■ Work item:
Word for word, print each record, dropping any image it holds.

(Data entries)
━━━━━━━━━━

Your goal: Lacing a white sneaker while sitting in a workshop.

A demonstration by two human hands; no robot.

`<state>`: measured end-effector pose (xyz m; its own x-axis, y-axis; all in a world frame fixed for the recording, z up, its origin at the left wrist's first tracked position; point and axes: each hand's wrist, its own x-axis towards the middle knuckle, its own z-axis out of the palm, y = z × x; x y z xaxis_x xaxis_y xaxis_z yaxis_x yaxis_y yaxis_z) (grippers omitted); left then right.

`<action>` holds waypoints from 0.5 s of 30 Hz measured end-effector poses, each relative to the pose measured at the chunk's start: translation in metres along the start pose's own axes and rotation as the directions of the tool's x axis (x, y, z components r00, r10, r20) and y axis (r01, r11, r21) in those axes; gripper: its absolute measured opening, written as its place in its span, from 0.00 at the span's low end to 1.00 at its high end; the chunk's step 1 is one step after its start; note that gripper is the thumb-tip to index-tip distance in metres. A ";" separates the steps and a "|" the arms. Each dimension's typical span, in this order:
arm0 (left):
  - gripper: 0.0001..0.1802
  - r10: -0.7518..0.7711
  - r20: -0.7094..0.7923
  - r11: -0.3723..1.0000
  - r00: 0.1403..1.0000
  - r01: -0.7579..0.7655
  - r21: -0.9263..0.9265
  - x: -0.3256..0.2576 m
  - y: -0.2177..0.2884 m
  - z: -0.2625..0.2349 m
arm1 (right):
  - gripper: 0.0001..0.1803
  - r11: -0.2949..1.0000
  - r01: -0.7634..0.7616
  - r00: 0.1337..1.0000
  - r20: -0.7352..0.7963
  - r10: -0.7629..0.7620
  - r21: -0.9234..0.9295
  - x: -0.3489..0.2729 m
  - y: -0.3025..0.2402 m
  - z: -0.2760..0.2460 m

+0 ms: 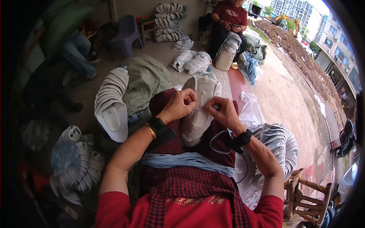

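Observation:
A pale grey-beige shoe upper (197, 121) rests on my lap, its toe end toward me and its tongue end away. My left hand (178, 107) is closed in a pinch at the left side of the lace opening. Opposite it, my right hand (226, 113) has its fingers curled together over the right eyelet edge; a small dark bit shows between thumb and forefinger, too small to name. What the left fingertips hold, if anything, is hidden. A bundle of light blue shoelaces (186, 159) lies across my lap on the checked apron (190, 186).
Nested shoe uppers stand left (111, 95), lower left (89, 163) and right (279, 142). A green sack (146, 78) lies beyond my left arm. A bamboo stool (308, 197) stands lower right. Another person (231, 19) sits ahead, near hanging blue laces (249, 68).

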<state>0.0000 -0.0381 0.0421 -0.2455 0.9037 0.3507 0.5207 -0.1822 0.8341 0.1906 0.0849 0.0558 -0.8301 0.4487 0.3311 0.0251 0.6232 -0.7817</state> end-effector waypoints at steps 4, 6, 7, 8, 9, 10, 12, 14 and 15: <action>0.06 0.011 -0.024 1.000 1.000 -0.012 -0.029 -0.002 0.003 -0.001 | 0.07 0.999 0.000 0.998 -0.063 0.002 0.043 -0.001 0.006 0.005; 0.07 0.009 -0.010 1.000 1.000 -0.009 -0.013 -0.003 0.005 -0.002 | 0.07 0.996 0.029 0.996 -0.092 -0.022 0.082 -0.002 0.007 0.009; 0.07 0.011 -0.011 1.000 1.000 -0.011 -0.016 -0.003 0.005 -0.002 | 0.07 0.997 0.033 0.995 -0.094 -0.026 0.075 -0.002 0.006 0.011; 0.07 0.008 -0.012 1.000 1.000 -0.009 -0.020 -0.003 0.004 -0.002 | 0.07 0.998 0.020 0.994 -0.106 -0.014 0.058 -0.002 0.005 0.013; 0.07 0.012 -0.015 1.000 1.000 -0.012 -0.021 -0.003 0.002 -0.003 | 0.07 0.999 0.007 0.993 -0.118 -0.002 0.041 -0.002 0.004 0.015; 0.07 0.011 -0.017 1.000 1.000 -0.011 -0.005 -0.002 0.001 -0.003 | 0.07 0.999 0.013 0.993 -0.119 -0.008 0.039 -0.001 0.006 0.015; 0.07 0.013 -0.019 1.000 1.000 -0.013 0.010 -0.001 0.001 -0.003 | 0.07 0.995 0.017 0.997 -0.078 -0.009 0.102 0.000 0.006 0.011; 0.06 0.005 -0.003 1.000 1.000 -0.005 0.027 -0.001 0.002 -0.001 | 0.07 0.986 0.023 0.999 -0.042 -0.016 0.163 0.002 0.011 0.008; 0.06 0.013 -0.004 1.000 1.000 -0.013 0.029 0.001 0.003 0.000 | 0.08 0.988 0.057 0.998 -0.040 -0.052 0.146 0.003 0.019 0.009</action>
<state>0.0011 -0.0377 0.0452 -0.2415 0.8999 0.3632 0.5470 -0.1829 0.8169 0.1838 0.0926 0.0375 -0.8071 0.4415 0.3921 -0.1038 0.5476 -0.8303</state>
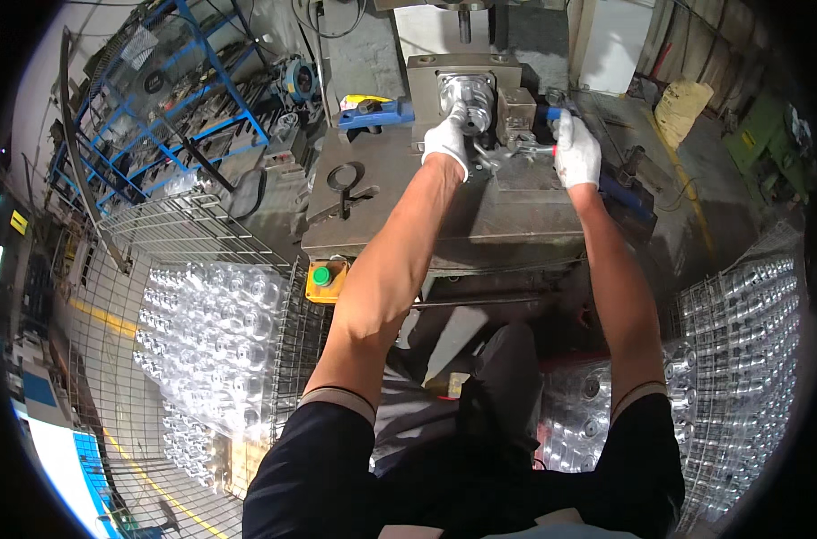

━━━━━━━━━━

■ Result of this task:
Your goal: Lacing a white sneaker while sitting in a workshop.

A demonstration by two human hands; no robot.

`<state>`: measured end-effector pose (xyz m; its own x-axis, y-axis; all in a world frame fixed for the recording, z up, its origin at the left wrist's first tracked position; point and axes: each hand's wrist, its own x-axis towards the middle knuckle, its own z-axis out of the palm, y = z × x; x y z xaxis_x xaxis_y xaxis_z yaxis_x yaxis_y yaxis_z) (grippers omitted); left then right.

`<action>` holds waypoints from 0.5 s of 30 Hz measured end-effector poses, each relative to the pose measured at the chunk's start: translation in metres along the start pose's own axes and rotation as the directions of the tool's x axis (x, y, z components r00, r10, r20) and y axis (r01, r11, r21) in those axes; gripper: its absolute measured opening, written as its place in its span, from 0.00 at the span's low end to 1.00 at its high end; the chunk's step 1 is one step after its start; note that gripper is the thumb-tip to index-tip distance in metres. A ";" separates the steps and a "|" the arms. Each dimension's typical span, in this order:
arm0 (left):
  - gripper: 0.0001..0.1802
  - r10: -0.7518..0.7711
  - r20: -0.7094..0.7923
  - r11: -0.3723..1.0000
  - r00: 0.1403..1.0000
  - r01: -0.7579..0.7655
  - r21: -0.9263..0.9265
  - x: -0.3256..0.2576 m
  - y: -0.2177..0.2884 m
  - z: -0.2625..0.2349 m
arm1 (right):
  - gripper: 0.0001..0.1803
  - r11: -0.2949..1.0000
  - r01: -0.7634..0.7616
  - r00: 0.1337..1.0000
  - r20: -0.7352..0.7963
  - r10: -0.7629..0.7620
  - r21: -0.9234..0.9295
  - x: -0.3489..0.2729 m
  - y: -0.3025..0.2402 m
  - z: -0.2760..0.2460 m

+0 ms: 

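Observation:
A pale grey-beige shoe upper (197, 121) rests on my lap, its toe end toward me and its tongue end away. My left hand (178, 107) is closed in a pinch at the left side of the lace opening. Opposite it, my right hand (226, 113) has its fingers curled together over the right eyelet edge; a small dark bit shows between thumb and forefinger, too small to name. What the left fingertips hold, if anything, is hidden. A bundle of light blue shoelaces (186, 159) lies across my lap on the checked apron (190, 186).
Nested shoe uppers stand left (111, 95), lower left (89, 163) and right (279, 142). A green sack (146, 78) lies beyond my left arm. A bamboo stool (308, 197) stands lower right. Another person (231, 19) sits ahead, near hanging blue laces (249, 68).
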
<state>0.0000 -0.0381 0.0421 -0.2455 0.9037 0.3507 0.5207 -0.1822 0.8341 0.1906 0.0849 0.0558 -0.8301 0.4487 0.3311 0.0251 0.6232 -0.7817</state> end-effector waypoints at steps 4, 6, 7, 8, 9, 10, 12, 14 and 15: <action>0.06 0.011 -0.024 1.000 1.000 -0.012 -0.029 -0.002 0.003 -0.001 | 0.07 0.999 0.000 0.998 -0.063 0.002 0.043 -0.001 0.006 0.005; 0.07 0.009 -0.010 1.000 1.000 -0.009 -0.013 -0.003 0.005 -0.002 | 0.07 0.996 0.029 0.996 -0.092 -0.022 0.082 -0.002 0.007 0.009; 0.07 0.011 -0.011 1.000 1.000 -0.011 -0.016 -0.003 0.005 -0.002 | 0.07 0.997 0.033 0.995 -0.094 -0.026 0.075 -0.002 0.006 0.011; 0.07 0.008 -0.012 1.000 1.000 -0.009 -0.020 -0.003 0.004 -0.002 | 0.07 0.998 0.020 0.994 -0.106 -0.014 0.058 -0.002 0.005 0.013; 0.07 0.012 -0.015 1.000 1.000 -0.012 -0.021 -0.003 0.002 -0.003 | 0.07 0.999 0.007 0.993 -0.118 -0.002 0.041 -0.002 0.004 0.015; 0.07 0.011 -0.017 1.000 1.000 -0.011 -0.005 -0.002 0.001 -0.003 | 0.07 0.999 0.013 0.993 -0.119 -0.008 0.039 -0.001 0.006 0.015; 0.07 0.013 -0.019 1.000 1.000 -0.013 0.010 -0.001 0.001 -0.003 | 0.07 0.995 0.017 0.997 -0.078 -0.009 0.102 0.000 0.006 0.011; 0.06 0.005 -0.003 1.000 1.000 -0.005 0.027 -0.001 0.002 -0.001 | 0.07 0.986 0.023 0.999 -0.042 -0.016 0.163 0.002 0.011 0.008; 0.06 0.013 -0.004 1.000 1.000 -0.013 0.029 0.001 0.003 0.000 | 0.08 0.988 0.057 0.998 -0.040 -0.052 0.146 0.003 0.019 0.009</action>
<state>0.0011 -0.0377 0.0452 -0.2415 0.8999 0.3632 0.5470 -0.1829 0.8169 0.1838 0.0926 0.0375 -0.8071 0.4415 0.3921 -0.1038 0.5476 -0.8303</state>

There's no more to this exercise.